Exercise >> Would you please repeat the data that follows, exactly as it reads?

Collected data >>

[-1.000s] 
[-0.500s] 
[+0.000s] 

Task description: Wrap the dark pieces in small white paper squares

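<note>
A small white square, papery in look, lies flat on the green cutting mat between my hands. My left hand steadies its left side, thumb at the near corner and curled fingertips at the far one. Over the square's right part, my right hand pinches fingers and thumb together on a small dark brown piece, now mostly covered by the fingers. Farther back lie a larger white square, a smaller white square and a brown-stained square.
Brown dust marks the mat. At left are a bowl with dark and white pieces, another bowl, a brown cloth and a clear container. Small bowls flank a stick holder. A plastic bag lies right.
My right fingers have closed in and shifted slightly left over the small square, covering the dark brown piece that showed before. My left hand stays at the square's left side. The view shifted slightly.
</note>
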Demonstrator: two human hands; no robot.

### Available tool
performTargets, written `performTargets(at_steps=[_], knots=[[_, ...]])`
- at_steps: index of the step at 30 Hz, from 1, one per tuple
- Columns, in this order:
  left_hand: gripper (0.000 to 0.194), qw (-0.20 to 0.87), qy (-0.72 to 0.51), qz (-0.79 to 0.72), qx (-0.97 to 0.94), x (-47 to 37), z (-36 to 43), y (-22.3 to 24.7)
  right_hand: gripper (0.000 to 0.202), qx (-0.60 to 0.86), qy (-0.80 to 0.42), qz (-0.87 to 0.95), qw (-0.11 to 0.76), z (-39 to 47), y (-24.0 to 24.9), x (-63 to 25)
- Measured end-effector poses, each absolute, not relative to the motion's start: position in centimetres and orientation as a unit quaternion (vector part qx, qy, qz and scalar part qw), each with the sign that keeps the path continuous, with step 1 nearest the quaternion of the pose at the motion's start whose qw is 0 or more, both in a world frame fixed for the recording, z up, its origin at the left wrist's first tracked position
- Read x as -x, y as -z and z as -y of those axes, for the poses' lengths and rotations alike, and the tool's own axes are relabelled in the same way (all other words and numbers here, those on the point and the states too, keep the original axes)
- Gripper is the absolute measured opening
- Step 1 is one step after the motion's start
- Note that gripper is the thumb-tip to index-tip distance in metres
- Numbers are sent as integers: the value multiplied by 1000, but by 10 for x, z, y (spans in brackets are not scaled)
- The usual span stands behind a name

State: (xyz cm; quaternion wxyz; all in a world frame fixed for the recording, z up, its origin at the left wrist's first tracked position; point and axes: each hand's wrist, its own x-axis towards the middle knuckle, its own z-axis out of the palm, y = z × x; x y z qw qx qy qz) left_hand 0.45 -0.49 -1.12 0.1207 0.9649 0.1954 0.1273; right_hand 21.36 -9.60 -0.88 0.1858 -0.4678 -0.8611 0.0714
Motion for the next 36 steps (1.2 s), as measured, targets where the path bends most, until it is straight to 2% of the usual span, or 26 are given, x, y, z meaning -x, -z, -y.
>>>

Response area >>
[-1.000s] 
[-0.500s] 
[+0.000s] 

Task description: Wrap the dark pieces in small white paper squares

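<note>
A small white square, papery in look, lies flat on the green cutting mat between my hands. My left hand steadies its left side, thumb at the near corner and curled fingertips at the far one. Over the square's right part, my right hand pinches fingers and thumb together on a small dark brown piece, now mostly covered by the fingers. Farther back lie a larger white square, a smaller white square and a brown-stained square.
Brown dust marks the mat. At left are a bowl with dark and white pieces, another bowl, a brown cloth and a clear container. Small bowls flank a stick holder. A plastic bag lies right.
My right fingers have closed in and shifted slightly left over the small square, covering the dark brown piece that showed before. My left hand stays at the square's left side. The view shifted slightly.
</note>
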Demonstrator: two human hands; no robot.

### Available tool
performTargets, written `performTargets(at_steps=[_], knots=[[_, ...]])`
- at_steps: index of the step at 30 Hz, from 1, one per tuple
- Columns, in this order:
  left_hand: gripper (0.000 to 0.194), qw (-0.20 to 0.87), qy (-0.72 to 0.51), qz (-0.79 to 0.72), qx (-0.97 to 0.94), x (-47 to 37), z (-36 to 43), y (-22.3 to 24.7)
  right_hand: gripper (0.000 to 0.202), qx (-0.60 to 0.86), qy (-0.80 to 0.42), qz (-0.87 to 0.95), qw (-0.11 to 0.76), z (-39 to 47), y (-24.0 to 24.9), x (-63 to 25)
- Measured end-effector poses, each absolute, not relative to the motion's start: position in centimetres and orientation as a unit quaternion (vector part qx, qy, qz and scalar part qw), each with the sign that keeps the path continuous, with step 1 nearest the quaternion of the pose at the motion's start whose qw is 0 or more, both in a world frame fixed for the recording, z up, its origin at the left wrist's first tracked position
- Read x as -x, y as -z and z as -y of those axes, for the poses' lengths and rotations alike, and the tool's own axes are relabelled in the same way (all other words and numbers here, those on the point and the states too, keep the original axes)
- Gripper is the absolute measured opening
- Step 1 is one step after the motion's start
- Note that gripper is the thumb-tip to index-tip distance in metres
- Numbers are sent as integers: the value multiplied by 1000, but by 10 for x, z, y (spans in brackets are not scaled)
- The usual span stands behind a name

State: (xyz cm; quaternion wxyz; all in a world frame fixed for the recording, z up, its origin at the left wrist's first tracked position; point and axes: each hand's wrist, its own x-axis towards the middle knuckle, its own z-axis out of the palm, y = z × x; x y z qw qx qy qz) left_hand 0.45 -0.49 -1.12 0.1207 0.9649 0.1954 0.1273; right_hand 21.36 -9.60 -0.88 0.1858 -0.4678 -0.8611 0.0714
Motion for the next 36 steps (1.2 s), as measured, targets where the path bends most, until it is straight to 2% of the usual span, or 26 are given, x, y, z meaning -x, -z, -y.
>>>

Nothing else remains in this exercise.